One of the biggest problems with "O" is that its volatility has been erased. Hugo's Iago motivation is that he feels he has been displaced by Odin in his own home. His cold, withdrawn father (Martin Sheen), who is also the team's coach, treats O like a son. When Odin receives the M.V.P. award, Hugo is consumed with rage, though it is never clear if he was unjustly ignored or if he is deluded about his place on the team. Either scenario would provide more dramatic motivation than eliding the point, which is what "O" does.

And we wait for the movie to deal with the way hip-hop culture has been utterly absorbed into the lives of middle-class white kids, but "O" doesn't touch on that, either.

The low-key instincts that served Mr. Nelson so well in his 1997 directorial debut, the chilling "Eye of God," help in setting a moody, anxious tone. As a director, Mr. Nelson is attracted to provocative material: the unsettling "Eye of God," about a brutal murder in the Oklahoma Bible belt, raises goose flesh that it takes weeks to lose.

"O" apparently drew him for similar reasons, but watching this picture is like arriving at a volcano a few weeks after an eruption.
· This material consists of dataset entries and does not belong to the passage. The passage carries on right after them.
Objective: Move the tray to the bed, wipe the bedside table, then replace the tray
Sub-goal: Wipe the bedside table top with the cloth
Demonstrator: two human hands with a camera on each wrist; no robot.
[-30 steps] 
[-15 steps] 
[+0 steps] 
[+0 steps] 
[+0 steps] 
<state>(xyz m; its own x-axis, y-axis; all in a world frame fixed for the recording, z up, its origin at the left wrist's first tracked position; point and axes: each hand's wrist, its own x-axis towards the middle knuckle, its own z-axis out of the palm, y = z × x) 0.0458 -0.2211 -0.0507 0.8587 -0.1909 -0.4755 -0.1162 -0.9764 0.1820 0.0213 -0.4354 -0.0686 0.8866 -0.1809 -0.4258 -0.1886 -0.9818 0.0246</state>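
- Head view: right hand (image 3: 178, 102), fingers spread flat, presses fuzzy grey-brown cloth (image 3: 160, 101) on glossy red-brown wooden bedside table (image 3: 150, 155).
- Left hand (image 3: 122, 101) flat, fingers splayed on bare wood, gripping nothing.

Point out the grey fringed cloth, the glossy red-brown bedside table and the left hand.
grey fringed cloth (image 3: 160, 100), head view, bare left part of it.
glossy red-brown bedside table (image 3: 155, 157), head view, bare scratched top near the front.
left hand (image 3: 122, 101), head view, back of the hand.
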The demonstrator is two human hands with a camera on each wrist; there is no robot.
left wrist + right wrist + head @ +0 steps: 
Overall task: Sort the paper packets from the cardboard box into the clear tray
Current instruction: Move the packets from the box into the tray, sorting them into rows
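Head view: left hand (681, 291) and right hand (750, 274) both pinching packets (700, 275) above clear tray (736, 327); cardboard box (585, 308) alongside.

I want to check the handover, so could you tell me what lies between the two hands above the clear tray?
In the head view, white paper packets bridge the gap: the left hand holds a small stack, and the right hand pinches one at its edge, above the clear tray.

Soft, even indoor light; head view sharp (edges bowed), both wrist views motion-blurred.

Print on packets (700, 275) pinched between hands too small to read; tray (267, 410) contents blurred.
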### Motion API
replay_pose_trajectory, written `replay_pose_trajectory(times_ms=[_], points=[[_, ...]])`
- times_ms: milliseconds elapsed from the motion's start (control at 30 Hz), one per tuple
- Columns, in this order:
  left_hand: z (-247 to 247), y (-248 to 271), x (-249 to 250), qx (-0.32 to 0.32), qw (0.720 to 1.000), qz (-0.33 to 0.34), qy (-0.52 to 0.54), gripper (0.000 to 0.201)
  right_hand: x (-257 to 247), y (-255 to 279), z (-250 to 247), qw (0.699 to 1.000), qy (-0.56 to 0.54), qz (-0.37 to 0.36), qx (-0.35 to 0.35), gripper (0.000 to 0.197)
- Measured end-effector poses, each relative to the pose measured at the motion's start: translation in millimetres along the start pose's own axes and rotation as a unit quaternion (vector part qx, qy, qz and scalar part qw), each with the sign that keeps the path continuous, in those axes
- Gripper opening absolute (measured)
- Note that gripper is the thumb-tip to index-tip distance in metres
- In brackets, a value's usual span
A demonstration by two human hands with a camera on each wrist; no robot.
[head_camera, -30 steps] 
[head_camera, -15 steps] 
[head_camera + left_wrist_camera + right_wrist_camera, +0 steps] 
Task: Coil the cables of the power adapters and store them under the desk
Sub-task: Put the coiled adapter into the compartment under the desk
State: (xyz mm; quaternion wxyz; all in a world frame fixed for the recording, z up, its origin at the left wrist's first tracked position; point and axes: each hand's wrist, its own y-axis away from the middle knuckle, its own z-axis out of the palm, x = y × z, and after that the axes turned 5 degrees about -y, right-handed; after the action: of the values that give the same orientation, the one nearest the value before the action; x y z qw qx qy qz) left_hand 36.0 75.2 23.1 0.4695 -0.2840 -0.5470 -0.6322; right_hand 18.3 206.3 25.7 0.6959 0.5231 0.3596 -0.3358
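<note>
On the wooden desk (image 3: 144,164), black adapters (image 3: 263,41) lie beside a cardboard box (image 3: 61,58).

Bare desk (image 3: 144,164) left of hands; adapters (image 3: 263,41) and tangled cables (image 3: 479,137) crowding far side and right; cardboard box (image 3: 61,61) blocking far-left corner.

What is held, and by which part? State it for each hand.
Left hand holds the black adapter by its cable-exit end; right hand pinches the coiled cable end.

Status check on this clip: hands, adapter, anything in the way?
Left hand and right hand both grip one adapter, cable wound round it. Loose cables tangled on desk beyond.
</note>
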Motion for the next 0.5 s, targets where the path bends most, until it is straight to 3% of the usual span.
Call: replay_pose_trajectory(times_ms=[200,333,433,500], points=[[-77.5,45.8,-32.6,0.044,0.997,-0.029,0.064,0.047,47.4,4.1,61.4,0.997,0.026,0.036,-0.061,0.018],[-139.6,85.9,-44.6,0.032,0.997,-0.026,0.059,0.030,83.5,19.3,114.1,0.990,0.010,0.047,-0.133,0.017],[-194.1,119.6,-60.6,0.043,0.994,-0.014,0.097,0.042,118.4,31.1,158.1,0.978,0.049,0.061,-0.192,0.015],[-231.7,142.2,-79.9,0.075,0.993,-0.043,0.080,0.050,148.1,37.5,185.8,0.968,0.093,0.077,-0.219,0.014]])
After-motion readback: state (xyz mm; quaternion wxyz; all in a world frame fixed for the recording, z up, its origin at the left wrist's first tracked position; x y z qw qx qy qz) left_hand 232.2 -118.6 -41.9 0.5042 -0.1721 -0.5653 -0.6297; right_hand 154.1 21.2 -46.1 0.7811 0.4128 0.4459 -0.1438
An adaptation of "Othello" should be a series of rumbles building up to the big conflagration. The damage here is measly by comparison.

"O" is rated R (Under 17 requires accompanying parent or adult guardian) for violence, strong language, drug use and for what Shakespeare called the beast with two backs.

O

Directed by Tim Blake Nelson; written by Brad Kaaya, based on Shakespeare's "Othello"; director of photography, Russell Lee Fine; edited by Kate Sanford; music by Jeff Danna; production designer, Dina Goldman; produced by Eric Gitter, Anthony Rhulen and Daniel L. Fried; released by Lions Gate Films. Running time: 91 minutes. This film is rated R.

WITH: Mekhi Phifer (Odin James), Josh Hartnett (Hugo Goulding), Julia Stiles (Desi Brable), Martin Sheen (Coach Duke Goulding), Andrew Keegan (Michael Casio), Rain Phoenix (Emily) and Elden Henson (Roger).